If a new vaccine were formulated, demonstrating its superiority would be challenging. Every developed country vaccinates its children against pertussis, so there is no large unprotected population that could help prove a new vaccine’s worth. And before encouraging manufacturers to consider developing a new vaccine, federal planners would have to weigh the unintended consequences of the endeavor. Diverting too much of the manufacturers’ limited resources to one new vaccine could cause shortages of others, for example. Another concern is whether parents would heed the advice to bring children in for yet more shots.

The ACIP has been researching the problem for more than a year. The committee is in uncharted territory because this type of failure has never occurred with any other vaccine. In June the working group concluded that because the booster’s protection against pertussis is so short-lived, adding more shots to the typical regimen would do little to reduce the overall prevalence of pertussis. The group therefore advised the committee not to change policy to include a second booster in adulthood but rather to increase the number of pregnant women who get their booster in the first place. The CDC estimates that currently only 6 percent of pregnant women receive the shot. Yet newborns, who cannot be vaccinated, are the most vulnerable to the dangerous effects of pertussis; improving the immunity of their closest contacts could be the best way to prevent pertussis deaths.

Given the current vaccine’s faults, Clark says bluntly that in the general population “there’s going to be a lot of pertussis.” But he adds that although pertussis cases are increasing, deaths are not; when vaccinated children develop whooping cough, they have milder symptoms.

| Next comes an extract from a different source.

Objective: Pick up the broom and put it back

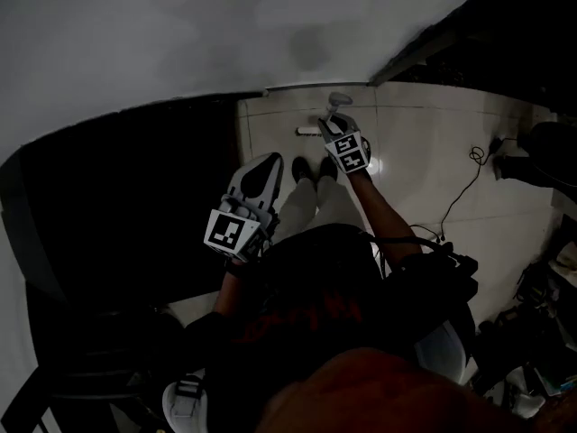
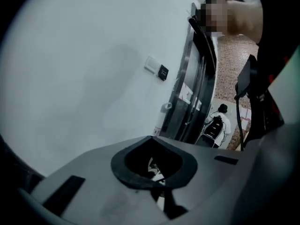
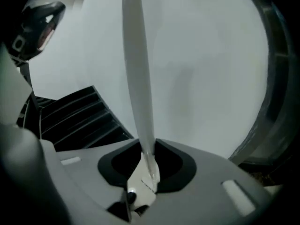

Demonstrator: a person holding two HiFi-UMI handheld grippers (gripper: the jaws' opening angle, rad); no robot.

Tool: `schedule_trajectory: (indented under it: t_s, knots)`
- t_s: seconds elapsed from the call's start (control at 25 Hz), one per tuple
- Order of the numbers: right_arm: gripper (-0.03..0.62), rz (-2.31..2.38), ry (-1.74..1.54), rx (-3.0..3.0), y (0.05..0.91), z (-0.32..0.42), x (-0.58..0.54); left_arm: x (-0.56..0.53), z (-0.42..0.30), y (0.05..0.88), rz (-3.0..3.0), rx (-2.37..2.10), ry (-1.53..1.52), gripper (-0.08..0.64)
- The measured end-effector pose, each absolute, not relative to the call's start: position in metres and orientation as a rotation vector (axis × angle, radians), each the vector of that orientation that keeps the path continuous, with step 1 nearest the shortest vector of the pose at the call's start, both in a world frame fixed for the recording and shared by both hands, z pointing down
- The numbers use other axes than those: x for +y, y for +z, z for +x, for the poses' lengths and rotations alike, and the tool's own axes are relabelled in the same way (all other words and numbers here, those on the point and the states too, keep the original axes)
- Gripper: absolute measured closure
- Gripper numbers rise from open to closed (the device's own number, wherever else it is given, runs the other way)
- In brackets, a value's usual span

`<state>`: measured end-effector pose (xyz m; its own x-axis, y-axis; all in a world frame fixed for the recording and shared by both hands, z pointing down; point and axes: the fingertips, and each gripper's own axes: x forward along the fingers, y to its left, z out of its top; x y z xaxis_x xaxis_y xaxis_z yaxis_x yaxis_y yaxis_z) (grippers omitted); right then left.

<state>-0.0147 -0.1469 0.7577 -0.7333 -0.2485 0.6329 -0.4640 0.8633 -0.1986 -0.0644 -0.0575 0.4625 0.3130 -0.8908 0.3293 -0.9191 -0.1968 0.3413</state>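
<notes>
Between the jaws of the right gripper (image 3: 146,146), the broom (image 3: 136,78) is clamped by its pale handle. In the right gripper view the handle rises from the pads toward 12 o'clock and leaves the frame at the top edge. The jaws are closed narrowly on it, with a pad against each side. A white wall (image 3: 211,55) stands behind the handle, and dark slatted steps (image 3: 75,116) lie at 9 o'clock. In the head view the broom (image 1: 338,105) projects at 12 o'clock from the right gripper (image 1: 345,147), above pale floor tiles (image 1: 415,152). The person's shoes (image 1: 311,168) are at 8 o'clock of that gripper and a cable (image 1: 464,183) at 3 o'clock. The left gripper (image 1: 257,174) hangs at 7 o'clock, well apart from the broom. Its jaws (image 2: 152,139) are drawn together on nothing and face a wall with a switch plate (image 2: 151,64).
</notes>
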Motion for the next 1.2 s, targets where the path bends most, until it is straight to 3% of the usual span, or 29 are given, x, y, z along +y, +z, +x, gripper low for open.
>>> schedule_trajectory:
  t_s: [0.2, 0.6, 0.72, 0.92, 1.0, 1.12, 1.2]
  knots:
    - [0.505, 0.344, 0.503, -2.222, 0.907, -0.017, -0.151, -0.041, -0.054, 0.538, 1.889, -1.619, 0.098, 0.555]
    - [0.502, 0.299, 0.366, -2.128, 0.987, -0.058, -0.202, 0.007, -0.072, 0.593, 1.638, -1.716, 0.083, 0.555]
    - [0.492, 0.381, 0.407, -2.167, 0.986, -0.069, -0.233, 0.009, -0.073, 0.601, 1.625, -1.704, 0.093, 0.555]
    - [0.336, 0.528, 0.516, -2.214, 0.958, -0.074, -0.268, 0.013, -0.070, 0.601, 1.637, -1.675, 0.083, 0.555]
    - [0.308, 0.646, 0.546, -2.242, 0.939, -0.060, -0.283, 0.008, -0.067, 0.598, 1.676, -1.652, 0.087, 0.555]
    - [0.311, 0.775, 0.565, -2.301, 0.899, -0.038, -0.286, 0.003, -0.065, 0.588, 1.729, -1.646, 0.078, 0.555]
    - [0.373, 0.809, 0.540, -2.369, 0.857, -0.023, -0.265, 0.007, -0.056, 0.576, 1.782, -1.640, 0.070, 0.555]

So the newer pertussis vaccines are still valuable because they reduce not just the likelihood of death and severe illness but also the health care spending—not to mention emotional trauma—that accompany those dire results. On that basis, Sawyer says, public health officials should urge the 90 percent of American teens and adults who failed to get their booster shot to receive one and thereby protect both themselves and the most vulnerable among us. “We do need a new vaccine,” he says. “But we can do a lot better with the ones we have.”